What this task involves =>
Look through the listing below, find every line with the string "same", and copy it.

____________________

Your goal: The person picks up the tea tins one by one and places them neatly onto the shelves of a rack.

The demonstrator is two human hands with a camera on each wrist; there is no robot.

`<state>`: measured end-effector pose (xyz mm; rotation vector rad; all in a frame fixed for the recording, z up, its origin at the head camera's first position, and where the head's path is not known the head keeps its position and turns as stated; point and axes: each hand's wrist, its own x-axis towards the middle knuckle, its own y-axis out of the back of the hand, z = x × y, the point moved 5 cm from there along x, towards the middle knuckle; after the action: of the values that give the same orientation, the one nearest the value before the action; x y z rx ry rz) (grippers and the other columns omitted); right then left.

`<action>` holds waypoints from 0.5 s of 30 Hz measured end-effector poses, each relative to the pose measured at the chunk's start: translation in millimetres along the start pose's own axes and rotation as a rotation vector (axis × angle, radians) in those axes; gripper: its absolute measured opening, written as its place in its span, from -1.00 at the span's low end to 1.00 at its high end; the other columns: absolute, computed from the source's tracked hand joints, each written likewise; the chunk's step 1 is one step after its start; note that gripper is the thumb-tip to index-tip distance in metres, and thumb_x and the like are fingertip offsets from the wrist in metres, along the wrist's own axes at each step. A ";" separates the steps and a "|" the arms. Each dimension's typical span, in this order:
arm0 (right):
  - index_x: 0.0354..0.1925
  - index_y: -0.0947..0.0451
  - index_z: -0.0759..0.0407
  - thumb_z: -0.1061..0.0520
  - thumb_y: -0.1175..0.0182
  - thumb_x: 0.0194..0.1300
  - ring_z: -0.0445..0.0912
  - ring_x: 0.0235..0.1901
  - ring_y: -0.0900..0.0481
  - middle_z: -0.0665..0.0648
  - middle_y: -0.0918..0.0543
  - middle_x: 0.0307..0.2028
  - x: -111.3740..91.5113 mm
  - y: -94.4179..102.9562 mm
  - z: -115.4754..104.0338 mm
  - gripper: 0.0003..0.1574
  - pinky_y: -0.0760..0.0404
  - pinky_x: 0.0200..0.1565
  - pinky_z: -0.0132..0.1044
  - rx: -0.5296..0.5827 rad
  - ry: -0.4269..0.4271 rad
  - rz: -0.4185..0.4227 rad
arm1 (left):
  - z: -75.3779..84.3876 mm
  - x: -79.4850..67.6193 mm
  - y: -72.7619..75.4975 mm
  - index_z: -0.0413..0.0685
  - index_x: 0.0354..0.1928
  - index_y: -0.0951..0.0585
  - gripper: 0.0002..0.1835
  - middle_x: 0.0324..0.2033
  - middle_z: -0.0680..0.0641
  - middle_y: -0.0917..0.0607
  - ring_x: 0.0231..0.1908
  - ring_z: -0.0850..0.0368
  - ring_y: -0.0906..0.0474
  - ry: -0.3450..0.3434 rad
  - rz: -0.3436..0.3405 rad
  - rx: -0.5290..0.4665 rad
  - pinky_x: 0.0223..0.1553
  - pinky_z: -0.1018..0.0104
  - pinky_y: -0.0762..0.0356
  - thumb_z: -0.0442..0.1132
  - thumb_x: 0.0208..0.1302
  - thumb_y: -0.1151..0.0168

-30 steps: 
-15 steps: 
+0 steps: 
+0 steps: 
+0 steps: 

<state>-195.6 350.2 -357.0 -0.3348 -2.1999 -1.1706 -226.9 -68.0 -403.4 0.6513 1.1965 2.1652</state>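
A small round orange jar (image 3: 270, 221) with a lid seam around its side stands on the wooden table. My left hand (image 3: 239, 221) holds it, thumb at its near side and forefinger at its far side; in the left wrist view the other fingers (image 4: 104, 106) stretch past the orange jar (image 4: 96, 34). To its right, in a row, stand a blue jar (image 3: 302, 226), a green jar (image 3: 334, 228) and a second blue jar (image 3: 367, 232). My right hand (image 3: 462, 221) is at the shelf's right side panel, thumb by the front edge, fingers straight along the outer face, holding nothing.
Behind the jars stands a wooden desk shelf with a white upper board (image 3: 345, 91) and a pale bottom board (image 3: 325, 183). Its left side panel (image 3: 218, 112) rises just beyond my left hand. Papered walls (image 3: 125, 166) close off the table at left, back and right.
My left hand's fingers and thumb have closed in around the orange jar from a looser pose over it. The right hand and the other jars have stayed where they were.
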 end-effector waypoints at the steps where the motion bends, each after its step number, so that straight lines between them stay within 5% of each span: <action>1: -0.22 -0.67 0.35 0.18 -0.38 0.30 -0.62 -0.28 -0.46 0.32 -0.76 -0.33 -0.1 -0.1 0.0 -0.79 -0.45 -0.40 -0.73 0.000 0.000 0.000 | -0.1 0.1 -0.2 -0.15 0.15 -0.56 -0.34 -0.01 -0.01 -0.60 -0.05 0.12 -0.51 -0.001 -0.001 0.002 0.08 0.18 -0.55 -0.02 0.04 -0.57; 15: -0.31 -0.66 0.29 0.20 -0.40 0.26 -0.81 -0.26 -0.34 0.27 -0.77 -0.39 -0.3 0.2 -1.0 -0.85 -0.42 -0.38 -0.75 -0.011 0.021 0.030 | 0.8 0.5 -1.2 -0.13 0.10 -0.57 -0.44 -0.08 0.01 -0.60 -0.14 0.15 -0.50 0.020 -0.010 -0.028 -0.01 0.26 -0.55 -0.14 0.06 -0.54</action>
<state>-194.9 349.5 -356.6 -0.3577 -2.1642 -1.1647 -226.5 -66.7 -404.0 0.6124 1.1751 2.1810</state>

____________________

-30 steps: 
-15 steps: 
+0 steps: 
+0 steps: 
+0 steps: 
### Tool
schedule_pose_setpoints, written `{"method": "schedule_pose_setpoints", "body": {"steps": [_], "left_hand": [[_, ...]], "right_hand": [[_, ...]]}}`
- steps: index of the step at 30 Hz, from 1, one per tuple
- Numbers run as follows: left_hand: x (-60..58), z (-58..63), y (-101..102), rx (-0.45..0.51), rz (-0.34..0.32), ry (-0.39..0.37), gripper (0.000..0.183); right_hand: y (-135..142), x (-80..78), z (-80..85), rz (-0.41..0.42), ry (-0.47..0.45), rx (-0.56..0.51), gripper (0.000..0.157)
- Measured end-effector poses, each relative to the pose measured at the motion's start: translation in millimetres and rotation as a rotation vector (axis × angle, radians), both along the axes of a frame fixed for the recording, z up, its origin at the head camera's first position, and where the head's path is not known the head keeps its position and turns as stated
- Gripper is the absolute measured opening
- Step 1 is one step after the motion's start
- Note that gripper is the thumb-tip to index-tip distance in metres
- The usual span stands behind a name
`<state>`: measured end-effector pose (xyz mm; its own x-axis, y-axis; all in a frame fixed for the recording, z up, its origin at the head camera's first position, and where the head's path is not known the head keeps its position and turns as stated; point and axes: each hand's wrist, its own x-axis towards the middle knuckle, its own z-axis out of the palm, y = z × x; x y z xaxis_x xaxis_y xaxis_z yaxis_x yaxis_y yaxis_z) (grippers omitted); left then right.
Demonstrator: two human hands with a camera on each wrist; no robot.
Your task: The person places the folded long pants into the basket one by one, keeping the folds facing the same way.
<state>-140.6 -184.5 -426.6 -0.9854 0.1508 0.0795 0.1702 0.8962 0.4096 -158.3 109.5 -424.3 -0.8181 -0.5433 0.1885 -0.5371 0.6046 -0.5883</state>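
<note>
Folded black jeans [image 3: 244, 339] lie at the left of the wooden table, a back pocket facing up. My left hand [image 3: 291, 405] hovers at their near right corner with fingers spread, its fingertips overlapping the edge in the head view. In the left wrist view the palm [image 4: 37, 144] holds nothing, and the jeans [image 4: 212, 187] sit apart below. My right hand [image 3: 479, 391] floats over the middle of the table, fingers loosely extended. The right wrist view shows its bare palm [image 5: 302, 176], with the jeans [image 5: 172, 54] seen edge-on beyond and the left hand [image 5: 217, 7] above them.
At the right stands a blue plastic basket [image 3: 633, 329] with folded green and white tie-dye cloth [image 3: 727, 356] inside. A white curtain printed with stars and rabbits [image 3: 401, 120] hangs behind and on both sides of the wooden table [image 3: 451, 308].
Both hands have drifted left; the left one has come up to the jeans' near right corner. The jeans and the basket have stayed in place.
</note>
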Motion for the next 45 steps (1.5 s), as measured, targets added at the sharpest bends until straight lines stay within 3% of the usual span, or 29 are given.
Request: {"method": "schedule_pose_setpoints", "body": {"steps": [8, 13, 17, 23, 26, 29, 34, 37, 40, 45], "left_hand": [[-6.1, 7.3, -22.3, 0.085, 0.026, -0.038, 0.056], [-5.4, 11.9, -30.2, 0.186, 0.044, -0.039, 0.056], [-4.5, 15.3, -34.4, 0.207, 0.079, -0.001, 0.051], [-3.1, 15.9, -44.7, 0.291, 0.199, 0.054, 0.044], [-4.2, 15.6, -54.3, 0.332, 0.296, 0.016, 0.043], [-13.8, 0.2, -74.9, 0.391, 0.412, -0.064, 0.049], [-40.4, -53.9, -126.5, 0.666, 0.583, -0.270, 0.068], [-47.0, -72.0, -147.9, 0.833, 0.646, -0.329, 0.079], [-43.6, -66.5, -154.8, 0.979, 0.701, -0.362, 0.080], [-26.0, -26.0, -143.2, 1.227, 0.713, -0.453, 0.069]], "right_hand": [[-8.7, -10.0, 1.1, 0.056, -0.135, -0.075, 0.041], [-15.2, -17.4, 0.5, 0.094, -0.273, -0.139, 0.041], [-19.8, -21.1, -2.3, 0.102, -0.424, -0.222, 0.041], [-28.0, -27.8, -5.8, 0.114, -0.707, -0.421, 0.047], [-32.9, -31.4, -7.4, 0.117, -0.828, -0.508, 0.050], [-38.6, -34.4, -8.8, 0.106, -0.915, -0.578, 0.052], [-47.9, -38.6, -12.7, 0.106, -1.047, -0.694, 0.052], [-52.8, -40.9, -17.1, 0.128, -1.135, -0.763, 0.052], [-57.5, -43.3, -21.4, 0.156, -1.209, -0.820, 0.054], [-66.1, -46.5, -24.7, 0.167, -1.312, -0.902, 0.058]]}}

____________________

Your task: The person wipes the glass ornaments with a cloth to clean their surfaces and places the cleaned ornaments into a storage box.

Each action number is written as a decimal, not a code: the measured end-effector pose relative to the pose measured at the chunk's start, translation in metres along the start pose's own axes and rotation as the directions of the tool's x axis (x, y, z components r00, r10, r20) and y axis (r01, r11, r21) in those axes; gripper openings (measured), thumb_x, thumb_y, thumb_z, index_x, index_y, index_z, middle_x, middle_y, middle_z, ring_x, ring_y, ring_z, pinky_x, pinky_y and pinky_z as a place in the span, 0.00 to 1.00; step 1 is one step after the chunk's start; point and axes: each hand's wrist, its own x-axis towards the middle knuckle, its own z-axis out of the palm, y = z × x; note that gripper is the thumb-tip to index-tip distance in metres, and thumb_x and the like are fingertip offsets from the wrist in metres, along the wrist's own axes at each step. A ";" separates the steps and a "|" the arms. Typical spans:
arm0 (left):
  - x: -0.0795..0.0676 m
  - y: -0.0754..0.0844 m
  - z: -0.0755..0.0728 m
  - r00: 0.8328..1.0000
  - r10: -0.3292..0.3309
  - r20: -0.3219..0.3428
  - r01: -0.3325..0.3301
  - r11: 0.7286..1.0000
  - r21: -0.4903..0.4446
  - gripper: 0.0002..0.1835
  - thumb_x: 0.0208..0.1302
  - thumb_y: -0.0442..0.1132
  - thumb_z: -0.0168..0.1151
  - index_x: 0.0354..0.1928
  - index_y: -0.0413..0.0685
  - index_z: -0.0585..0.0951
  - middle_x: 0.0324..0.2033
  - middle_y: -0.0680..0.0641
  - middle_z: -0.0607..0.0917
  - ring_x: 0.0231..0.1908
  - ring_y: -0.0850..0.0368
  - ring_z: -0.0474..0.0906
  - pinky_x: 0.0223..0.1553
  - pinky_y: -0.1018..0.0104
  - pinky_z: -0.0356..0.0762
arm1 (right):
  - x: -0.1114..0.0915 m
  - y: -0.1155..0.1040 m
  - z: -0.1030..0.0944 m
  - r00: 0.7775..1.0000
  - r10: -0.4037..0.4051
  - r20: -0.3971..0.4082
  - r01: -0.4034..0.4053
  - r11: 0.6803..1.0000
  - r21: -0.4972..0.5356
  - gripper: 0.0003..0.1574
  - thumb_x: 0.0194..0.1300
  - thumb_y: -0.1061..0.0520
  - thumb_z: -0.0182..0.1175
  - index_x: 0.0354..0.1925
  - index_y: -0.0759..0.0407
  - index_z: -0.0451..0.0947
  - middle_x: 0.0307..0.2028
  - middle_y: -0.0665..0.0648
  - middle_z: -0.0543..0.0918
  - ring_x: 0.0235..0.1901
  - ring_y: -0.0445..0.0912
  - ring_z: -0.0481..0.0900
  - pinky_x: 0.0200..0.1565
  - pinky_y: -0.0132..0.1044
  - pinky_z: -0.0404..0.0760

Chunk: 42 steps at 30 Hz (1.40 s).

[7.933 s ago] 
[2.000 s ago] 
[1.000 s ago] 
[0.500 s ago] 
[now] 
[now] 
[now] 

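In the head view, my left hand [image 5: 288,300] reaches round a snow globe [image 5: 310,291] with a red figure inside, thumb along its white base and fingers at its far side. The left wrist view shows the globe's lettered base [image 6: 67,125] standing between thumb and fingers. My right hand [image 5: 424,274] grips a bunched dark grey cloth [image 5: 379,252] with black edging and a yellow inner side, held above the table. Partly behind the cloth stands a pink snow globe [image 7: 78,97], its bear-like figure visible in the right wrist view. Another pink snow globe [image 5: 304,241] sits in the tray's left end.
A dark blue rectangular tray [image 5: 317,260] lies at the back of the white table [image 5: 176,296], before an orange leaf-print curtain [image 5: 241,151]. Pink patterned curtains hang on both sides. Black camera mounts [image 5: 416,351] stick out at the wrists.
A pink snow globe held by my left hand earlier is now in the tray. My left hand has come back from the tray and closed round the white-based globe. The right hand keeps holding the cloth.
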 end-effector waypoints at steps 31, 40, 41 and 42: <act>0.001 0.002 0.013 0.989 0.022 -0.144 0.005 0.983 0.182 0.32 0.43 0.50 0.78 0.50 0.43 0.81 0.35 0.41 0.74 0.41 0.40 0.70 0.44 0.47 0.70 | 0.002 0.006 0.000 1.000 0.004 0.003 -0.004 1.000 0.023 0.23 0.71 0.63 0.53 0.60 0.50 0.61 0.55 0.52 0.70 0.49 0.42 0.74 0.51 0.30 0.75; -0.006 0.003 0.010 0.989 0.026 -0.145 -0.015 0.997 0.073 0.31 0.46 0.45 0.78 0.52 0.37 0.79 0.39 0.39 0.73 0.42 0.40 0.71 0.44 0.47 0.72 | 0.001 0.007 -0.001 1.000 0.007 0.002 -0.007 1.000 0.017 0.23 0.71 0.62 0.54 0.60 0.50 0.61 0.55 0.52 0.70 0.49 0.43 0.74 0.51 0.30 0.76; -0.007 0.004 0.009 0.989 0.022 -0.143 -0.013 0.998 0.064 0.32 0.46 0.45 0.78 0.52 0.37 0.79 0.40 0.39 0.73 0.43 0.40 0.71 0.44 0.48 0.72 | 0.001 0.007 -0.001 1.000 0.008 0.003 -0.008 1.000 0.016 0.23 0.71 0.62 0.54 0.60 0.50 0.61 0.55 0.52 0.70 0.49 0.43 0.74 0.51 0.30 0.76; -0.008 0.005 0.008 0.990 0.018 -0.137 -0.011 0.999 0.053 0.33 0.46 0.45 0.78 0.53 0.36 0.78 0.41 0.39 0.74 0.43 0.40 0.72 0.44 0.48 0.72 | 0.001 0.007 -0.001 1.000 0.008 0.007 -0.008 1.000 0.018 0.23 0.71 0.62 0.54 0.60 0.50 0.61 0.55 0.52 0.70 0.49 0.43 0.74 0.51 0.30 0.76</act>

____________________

Answer for this exercise =>
`<state>`: measured end-effector pose (xyz mm; rotation vector rad; all in a frame fixed for the recording, z up, its origin at the head camera's first position, and where the head's path is not known the head keeps its position and turns as stated; point and axes: each hand's wrist, its own x-axis towards the middle knuckle, its own y-axis out of the back of the hand, z = x × y, the point moved 5 cm from there along x, towards the middle knuckle; after the action: of the values that give the same orientation, the one nearest the value before the action; x y z rx ry rz) (grippers and the other columns omitted); right then left.
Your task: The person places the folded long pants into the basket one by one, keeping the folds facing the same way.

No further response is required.